L'ascension

Biélorussie, Seconde Guerre Mondiale. Tandis qu’avance l’armée allemande sur le front russe, deux partisans soviétiques partent dans la forêt afin d’assurer le ravitaillement d’un bataillon.

Figure majeure du cinéma soviétique, Larissa Chepitko (Les Ailes) réalise une œuvre grandiose, qui commence comme un film de guerre à la William Welman (Bastogne) et petit à petit, vire vers l’allégorie sur l’honneur, la survie et la rédemption. Un chef d’œuvre du cinéma russe, qui dut passer sous les fourches caudines de la censure soviétique, et remporta l’Ours d’or à Berlin. Décédée tragiquement lors de la préparation de son film suivant, Chepitko laisse derrière elle l’une des plus belles œuvres du cinéma soviétique.

Philippe Grandrieux

Je n’ai vu le film qu’une seule fois. Il m’a ébloui. Les larmes sont venues dans le tintement des cloches, à la toute fin. Impossible de les contenir. Quelque chose avait soudainement lâché, libérant des pleurs d’enfant. Je suis sorti de la salle, chancelant. Le ciel gris chargé de neige avait éclairé de sa lumière exténuée le chemin obscur des hommes. Leurs actes confus, brutaux, et la peur qui conduit tout, avaient décidé des images, à moins que ce ne soit l’inverse, que ce soit les images précisément qui aient rendu possible ce monde incertain dans lequel ces hommes, le temps du film, affrontant la mort, choisissant l’abjection ou le courage, ont été nos prochains. Si cet homme qu’une charrette transporte vers la mort, à travers les grandes plaines Bielorusses, nous semble emporté, c’est d’avoir le visage renversé dans le paysage, alors que le ciel et lefleuve et les champs de neige s’effilochent, issus de son crâne, dans le tremblement d’un rêve cotonneux. Cette image particulière, voulue, désirée, accueillie, par Larisa Shepitko, bien plus que tout autre chose, emmène cet homme, engoncé dans son lourd manteau, à son destin. Ainsi s’assemble en nous le temps de la projection, d’une image à l’autre, ce que nous ne savons pas. C’est là que se tient le cinéma. Il nous donne à éprouver notre propre obscurité par le monde sensible qu’il projette face à nous. Alors nous pouvons, à notre tour, autrement, ailleurs, être celui que l’on emporte, et dans la lumière qui se rallume, se relever ruisselant de larmes.

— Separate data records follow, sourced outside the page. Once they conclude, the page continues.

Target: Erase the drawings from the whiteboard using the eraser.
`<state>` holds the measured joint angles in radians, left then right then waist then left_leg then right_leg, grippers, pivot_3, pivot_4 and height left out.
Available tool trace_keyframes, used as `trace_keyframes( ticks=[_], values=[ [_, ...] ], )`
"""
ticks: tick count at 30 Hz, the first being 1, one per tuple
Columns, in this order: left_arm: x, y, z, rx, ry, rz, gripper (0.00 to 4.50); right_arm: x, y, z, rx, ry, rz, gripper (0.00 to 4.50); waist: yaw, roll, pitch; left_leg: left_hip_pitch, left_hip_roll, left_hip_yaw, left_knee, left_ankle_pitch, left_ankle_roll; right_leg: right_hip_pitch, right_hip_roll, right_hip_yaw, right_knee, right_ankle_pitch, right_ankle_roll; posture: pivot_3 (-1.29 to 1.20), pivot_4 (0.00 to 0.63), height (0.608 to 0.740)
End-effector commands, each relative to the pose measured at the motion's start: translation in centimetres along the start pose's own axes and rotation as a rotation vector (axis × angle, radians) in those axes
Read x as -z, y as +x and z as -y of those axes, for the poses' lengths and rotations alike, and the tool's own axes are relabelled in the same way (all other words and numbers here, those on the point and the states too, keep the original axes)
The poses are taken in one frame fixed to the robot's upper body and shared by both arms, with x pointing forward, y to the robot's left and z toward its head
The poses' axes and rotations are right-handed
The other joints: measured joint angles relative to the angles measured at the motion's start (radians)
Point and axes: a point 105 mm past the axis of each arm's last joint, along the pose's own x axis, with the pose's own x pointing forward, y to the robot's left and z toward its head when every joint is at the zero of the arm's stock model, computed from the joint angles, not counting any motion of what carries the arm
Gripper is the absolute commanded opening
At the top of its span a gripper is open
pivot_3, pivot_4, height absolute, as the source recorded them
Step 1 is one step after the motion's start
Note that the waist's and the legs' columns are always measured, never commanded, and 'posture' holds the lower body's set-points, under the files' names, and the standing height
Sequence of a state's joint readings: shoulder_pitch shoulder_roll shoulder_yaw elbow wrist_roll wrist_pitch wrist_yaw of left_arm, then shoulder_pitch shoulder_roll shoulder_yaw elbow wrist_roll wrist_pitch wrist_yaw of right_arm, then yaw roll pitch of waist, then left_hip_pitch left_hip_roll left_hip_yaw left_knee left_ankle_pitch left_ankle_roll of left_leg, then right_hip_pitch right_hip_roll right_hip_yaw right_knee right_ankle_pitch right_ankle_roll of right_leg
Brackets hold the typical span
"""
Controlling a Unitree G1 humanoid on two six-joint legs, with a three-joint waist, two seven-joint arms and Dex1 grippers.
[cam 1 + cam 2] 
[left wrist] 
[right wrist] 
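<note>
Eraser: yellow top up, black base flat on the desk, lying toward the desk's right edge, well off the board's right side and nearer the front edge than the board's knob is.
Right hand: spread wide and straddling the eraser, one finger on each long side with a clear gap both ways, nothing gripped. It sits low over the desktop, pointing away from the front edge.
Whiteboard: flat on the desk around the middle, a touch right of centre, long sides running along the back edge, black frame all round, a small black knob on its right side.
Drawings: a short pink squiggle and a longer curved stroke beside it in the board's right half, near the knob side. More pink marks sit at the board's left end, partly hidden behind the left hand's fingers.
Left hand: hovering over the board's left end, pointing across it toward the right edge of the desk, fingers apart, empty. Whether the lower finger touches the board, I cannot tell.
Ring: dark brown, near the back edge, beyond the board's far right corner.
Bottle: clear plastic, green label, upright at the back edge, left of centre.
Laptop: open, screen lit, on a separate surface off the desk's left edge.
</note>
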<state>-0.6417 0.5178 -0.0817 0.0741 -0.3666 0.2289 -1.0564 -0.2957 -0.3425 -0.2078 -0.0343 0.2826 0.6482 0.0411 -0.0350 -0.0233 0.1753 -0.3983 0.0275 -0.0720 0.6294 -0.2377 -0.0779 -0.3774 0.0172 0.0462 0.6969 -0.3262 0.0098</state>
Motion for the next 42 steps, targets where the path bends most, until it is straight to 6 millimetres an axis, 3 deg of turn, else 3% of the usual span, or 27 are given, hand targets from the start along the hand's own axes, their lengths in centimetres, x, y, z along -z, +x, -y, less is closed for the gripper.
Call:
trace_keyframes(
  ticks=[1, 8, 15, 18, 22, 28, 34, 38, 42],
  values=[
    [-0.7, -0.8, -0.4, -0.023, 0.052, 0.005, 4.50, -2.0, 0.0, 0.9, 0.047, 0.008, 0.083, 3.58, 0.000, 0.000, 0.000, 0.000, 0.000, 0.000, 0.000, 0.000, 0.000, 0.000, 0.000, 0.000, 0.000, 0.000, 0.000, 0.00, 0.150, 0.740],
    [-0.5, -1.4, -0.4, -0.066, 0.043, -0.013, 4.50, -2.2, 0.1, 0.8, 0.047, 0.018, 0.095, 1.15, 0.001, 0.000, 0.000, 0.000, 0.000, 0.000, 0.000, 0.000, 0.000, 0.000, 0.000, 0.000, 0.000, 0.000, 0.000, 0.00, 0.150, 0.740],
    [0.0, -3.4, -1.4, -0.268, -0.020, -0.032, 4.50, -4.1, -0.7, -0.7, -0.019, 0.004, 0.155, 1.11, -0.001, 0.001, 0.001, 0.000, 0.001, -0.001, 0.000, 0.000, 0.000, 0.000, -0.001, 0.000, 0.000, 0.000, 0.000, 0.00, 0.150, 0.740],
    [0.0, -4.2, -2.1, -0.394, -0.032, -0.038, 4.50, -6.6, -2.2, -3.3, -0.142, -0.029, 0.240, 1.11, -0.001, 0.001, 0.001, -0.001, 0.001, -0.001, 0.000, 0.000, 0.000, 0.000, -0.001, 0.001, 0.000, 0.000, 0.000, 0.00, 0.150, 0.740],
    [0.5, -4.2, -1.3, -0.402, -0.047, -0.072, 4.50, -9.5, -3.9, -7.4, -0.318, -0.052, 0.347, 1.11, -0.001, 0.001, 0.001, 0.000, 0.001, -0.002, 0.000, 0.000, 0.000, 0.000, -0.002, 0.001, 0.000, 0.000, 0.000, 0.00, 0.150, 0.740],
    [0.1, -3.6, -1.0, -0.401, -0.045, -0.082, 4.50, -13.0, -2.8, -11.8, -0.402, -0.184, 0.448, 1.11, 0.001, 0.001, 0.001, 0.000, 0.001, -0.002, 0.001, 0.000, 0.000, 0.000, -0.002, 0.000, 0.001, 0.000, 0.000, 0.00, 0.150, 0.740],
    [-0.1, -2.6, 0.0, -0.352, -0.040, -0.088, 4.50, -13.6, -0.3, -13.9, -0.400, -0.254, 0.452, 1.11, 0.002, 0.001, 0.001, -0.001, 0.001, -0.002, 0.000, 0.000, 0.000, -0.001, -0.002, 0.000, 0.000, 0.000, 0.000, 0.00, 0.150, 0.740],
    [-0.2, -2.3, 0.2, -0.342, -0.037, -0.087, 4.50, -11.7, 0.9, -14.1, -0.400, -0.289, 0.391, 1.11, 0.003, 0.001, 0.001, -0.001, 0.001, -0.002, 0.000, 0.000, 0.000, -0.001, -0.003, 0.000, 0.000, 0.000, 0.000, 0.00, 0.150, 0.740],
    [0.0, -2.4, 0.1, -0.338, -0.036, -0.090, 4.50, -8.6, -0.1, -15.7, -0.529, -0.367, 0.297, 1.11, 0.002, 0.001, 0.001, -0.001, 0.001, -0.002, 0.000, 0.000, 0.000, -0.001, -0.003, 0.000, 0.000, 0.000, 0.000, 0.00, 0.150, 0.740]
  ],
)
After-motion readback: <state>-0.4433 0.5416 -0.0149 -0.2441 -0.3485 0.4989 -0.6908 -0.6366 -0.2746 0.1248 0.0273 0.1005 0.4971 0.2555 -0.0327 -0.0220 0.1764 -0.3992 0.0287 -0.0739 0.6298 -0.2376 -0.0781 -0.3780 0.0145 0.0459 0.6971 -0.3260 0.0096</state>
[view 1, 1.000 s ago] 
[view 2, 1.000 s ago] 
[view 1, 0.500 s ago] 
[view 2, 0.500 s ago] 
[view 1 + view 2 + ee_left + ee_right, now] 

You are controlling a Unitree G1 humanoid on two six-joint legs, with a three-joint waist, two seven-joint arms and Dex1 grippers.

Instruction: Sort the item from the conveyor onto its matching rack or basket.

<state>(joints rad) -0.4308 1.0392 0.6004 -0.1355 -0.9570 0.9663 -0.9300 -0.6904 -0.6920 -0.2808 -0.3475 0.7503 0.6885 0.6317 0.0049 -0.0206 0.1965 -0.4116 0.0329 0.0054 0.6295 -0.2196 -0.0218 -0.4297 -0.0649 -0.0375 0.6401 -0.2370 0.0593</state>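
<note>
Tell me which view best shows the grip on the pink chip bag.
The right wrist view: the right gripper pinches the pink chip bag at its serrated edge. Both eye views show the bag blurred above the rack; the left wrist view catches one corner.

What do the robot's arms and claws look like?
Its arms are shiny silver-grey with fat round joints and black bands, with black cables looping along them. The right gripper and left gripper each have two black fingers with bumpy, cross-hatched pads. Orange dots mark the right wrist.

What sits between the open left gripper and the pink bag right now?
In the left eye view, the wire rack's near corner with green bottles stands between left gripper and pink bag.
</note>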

Voskhozhdeniye. 1977. Noir et blanc. 111mn. VOSTF. URSS. Drame.
Réalisation: Larissa Chepitko. Production: Willie Geller. Scénario: Yuri Klepikov, Larissa Chepitko. Montage: Valeriya Belova. Photographie: Vladimir Chukhnov, Pavel Lebeshev. Musique: Alfred Schnittke. Avec: Boris Plotnikov, Vladimir Gostyukhin, Sergei Yakovlev, Lyudmila Polyakova.